• Work to be completed:
Here are some records. Copy each one exactly.

• Excerpted data:

# # #

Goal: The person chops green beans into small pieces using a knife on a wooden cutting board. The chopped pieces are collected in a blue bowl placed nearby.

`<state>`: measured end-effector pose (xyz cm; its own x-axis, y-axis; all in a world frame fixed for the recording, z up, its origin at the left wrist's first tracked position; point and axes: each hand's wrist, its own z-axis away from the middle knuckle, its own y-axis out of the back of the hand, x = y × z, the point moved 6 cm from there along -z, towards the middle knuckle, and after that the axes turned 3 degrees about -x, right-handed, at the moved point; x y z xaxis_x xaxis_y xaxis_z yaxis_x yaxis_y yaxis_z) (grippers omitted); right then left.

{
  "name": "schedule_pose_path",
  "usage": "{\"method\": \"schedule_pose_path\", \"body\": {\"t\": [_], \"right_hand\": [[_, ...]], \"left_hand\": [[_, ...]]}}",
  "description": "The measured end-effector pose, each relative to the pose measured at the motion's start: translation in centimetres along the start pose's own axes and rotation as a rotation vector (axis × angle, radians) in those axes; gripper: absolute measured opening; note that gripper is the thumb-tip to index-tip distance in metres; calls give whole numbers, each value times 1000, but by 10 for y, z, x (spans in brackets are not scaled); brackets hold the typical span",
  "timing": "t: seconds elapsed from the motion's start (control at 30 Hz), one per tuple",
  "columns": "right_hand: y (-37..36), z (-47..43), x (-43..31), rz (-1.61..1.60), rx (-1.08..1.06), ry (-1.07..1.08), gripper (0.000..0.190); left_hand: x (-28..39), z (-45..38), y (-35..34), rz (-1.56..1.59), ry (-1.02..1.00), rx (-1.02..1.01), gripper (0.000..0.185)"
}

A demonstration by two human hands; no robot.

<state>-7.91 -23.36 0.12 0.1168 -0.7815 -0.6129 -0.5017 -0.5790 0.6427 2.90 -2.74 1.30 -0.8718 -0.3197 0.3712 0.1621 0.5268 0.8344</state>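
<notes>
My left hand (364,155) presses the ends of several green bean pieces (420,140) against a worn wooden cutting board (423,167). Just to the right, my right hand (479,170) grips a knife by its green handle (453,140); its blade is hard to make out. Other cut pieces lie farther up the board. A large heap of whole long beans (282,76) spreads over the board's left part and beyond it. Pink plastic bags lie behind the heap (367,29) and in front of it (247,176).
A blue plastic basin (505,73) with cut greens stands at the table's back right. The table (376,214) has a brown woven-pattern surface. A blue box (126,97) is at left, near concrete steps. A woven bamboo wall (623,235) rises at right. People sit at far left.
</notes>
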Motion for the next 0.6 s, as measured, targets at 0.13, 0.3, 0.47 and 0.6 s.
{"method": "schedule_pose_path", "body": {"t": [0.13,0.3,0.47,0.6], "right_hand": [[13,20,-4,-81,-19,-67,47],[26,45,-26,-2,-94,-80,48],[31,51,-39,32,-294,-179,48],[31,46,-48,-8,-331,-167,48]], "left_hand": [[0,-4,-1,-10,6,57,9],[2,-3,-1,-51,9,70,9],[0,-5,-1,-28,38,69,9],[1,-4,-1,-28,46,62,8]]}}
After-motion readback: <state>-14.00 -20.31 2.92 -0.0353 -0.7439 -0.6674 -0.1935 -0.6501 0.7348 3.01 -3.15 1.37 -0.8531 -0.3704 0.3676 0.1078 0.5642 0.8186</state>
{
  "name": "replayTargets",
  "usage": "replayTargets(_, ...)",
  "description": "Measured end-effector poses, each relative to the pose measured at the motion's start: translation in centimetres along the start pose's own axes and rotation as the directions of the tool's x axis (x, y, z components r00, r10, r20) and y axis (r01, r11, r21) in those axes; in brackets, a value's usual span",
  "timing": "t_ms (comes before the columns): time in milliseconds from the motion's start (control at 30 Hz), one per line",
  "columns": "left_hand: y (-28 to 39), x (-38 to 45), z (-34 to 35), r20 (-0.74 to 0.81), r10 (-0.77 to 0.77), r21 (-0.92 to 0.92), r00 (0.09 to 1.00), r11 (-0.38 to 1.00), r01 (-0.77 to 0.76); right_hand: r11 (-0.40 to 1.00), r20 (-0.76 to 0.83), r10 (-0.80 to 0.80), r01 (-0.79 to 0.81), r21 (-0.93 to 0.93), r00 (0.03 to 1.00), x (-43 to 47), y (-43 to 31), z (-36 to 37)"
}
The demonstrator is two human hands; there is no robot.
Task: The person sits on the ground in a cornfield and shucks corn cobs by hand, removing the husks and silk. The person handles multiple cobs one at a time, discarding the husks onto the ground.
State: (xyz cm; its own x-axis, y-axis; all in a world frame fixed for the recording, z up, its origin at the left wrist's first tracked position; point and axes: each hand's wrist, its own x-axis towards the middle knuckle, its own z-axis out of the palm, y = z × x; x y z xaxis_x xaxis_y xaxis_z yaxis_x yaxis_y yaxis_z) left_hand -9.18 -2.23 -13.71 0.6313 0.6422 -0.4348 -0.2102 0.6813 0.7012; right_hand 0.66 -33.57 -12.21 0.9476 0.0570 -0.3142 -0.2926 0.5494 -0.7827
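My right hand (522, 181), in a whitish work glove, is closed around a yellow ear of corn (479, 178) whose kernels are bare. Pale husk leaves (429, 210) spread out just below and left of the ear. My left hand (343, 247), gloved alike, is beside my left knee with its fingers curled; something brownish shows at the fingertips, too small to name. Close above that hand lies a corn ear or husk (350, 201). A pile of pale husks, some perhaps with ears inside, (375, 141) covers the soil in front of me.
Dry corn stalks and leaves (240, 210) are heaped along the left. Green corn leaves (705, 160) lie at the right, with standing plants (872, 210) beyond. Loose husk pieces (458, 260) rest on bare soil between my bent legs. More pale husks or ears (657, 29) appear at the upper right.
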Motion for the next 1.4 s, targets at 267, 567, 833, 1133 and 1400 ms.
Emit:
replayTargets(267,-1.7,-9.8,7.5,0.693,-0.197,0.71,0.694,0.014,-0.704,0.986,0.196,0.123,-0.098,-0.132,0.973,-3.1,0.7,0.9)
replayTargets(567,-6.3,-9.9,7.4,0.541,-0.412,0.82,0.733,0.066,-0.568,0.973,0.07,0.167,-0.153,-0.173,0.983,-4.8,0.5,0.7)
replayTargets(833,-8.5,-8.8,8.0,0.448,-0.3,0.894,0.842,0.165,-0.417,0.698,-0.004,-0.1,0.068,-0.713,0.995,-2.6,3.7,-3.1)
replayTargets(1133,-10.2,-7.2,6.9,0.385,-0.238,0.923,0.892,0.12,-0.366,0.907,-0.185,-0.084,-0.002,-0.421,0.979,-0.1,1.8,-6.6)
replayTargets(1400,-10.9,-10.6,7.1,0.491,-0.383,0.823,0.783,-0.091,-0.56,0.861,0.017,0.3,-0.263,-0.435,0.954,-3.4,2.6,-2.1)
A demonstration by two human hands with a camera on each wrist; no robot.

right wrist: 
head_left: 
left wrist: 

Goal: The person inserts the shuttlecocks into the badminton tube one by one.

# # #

• Output:
Goal: The person chops green beans into small pieces using a knife on a wooden cutting board. The chopped pieces are collected in a blue bowl placed nearby.

`<state>`: measured end-effector pose (xyz cm; its own x-axis, y-axis; all in a world frame fixed for the recording, z up, its origin at the left wrist's first tracked position; point and axes: each hand's wrist, its own z-axis away from the middle knuckle, its own y-axis out of the back of the hand, x = y × z, the point moved 6 cm from there along -z, towards the middle knuckle, and after that the axes turned 3 degrees about -x, right-handed, at the moved point; x y z xaxis_x xaxis_y xaxis_z yaxis_x yaxis_y yaxis_z) (grippers omitted); right then left.

{
  "name": "schedule_pose_path",
  "usage": "{\"method\": \"schedule_pose_path\", \"body\": {\"t\": [_], \"right_hand\": [[_, ...]], \"left_hand\": [[_, ...]]}}",
  "description": "The measured end-effector pose, each relative to the pose measured at the motion's start: translation in centimetres along the start pose's own axes and rotation as a rotation vector (axis × angle, radians) in those axes; gripper: absolute measured opening; note that gripper is the thumb-tip to index-tip distance in metres; calls give whole numbers, each value times 1000, but by 10 for y, z, x (spans in brackets are not scaled); brackets hold the typical span",
  "timing": "t: seconds elapsed from the motion's start (control at 30 Hz), one per tuple",
  "columns": "right_hand: y (-37..36), z (-47..43), x (-43..31), rz (-1.61..1.60), rx (-1.08..1.06), ry (-1.07..1.08), gripper (0.000..0.190); left_hand: x (-28..39), z (-45..38), y (-35..34), rz (-1.56..1.59), ry (-1.02..1.00), rx (-1.02..1.01), gripper (0.000..0.185)"
}

A demonstration by two human hands; no robot.

<state>-7.91 -23.36 0.12 0.1168 -0.7815 -0.6129 -0.5017 -0.5790 0.6427 2.90 -2.74 1.30 -0.8718 -0.3197 0.3712 0.1621 0.5268 0.8344</state>
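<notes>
My left hand (364,155) presses the ends of several green bean pieces (420,140) against a worn wooden cutting board (423,167). Just to the right, my right hand (479,170) grips a knife by its green handle (453,140); its blade is hard to make out. Other cut pieces lie farther up the board. A large heap of whole long beans (282,76) spreads over the board's left part and beyond it. Pink plastic bags lie behind the heap (367,29) and in front of it (247,176).
A blue plastic basin (505,73) with cut greens stands at the table's back right. The table (376,214) has a brown woven-pattern surface. A blue box (126,97) is at left, near concrete steps. A woven bamboo wall (623,235) rises at right. People sit at far left.
</notes>
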Motion for the next 0.6 s, as measured, targets at 0.13, 0.3, 0.47 and 0.6 s.
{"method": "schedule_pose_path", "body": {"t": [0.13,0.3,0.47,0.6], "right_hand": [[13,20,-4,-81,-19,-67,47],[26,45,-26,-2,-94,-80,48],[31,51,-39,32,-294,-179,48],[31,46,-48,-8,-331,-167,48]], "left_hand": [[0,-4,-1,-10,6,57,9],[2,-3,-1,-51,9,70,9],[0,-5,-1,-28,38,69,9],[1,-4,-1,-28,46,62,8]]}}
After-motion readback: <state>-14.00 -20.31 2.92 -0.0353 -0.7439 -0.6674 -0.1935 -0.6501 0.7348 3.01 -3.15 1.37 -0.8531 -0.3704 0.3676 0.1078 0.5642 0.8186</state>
{
  "name": "replayTargets",
  "usage": "replayTargets(_, ...)",
  "description": "Measured end-effector poses, each relative to the pose measured at the motion's start: translation in centimetres along the start pose's own axes and rotation as the directions of the tool's x axis (x, y, z components r00, r10, r20) and y axis (r01, r11, r21) in those axes; in brackets, a value's usual span",
  "timing": "t_ms (comes before the columns): time in milliseconds from the motion's start (control at 30 Hz), one per line",
  "columns": "left_hand: y (-28 to 39), x (-38 to 45), z (-34 to 35), r20 (-0.74 to 0.81), r10 (-0.77 to 0.77), r21 (-0.92 to 0.92), r00 (0.09 to 1.00), r11 (-0.38 to 1.00), r01 (-0.77 to 0.76); right_hand: r11 (-0.40 to 1.00), r20 (-0.76 to 0.83), r10 (-0.80 to 0.80), r01 (-0.79 to 0.81), r21 (-0.93 to 0.93), r00 (0.03 to 1.00), x (-43 to 47), y (-43 to 31), z (-36 to 37)"
}
The demonstrator is two human hands; there is no robot.
Task: The person sits on the ground in a cornfield and shucks corn cobs by hand, removing the husks and silk. The person handles multiple cobs one at a time, discarding the husks onto the ground.
State: (xyz cm; its own x-axis, y-axis; all in a world frame fixed for the recording, z up, its origin at the left wrist's first tracked position; point and axes: each hand's wrist, its own x-axis towards the middle knuckle, its own z-axis out of the palm, y = z × x; x y z xaxis_x xaxis_y xaxis_z yaxis_x yaxis_y yaxis_z) left_hand -9.18 -2.23 -13.71 0.6313 0.6422 -0.4348 -0.2102 0.6813 0.7012; right_hand 0.66 -33.57 -12.21 0.9476 0.0570 -0.3142 -0.2926 0.5494 -0.7827
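My right hand (522, 181), in a whitish work glove, is closed around a yellow ear of corn (479, 178) whose kernels are bare. Pale husk leaves (429, 210) spread out just below and left of the ear. My left hand (343, 247), gloved alike, is beside my left knee with its fingers curled; something brownish shows at the fingertips, too small to name. Close above that hand lies a corn ear or husk (350, 201). A pile of pale husks, some perhaps with ears inside, (375, 141) covers the soil in front of me.
Dry corn stalks and leaves (240, 210) are heaped along the left. Green corn leaves (705, 160) lie at the right, with standing plants (872, 210) beyond. Loose husk pieces (458, 260) rest on bare soil between my bent legs. More pale husks or ears (657, 29) appear at the upper right.
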Motion for the next 1.4 s, targets at 267, 567, 833, 1133 and 1400 ms.
Emit:
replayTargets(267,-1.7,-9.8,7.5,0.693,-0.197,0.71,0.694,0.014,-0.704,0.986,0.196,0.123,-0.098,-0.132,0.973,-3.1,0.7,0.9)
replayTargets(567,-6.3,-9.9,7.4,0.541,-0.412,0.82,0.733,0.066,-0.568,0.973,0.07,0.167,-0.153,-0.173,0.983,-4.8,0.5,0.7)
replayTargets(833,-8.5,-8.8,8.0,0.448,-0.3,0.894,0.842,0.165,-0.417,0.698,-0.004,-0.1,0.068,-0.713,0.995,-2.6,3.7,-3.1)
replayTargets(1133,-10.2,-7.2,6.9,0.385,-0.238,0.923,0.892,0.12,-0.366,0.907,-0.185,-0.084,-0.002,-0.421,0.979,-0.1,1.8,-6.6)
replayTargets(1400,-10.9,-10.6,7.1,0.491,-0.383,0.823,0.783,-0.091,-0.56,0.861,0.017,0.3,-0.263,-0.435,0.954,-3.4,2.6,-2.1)
A demonstration by two human hands with a camera on each wrist; no robot.

right wrist: 
head_left: 
left wrist: 

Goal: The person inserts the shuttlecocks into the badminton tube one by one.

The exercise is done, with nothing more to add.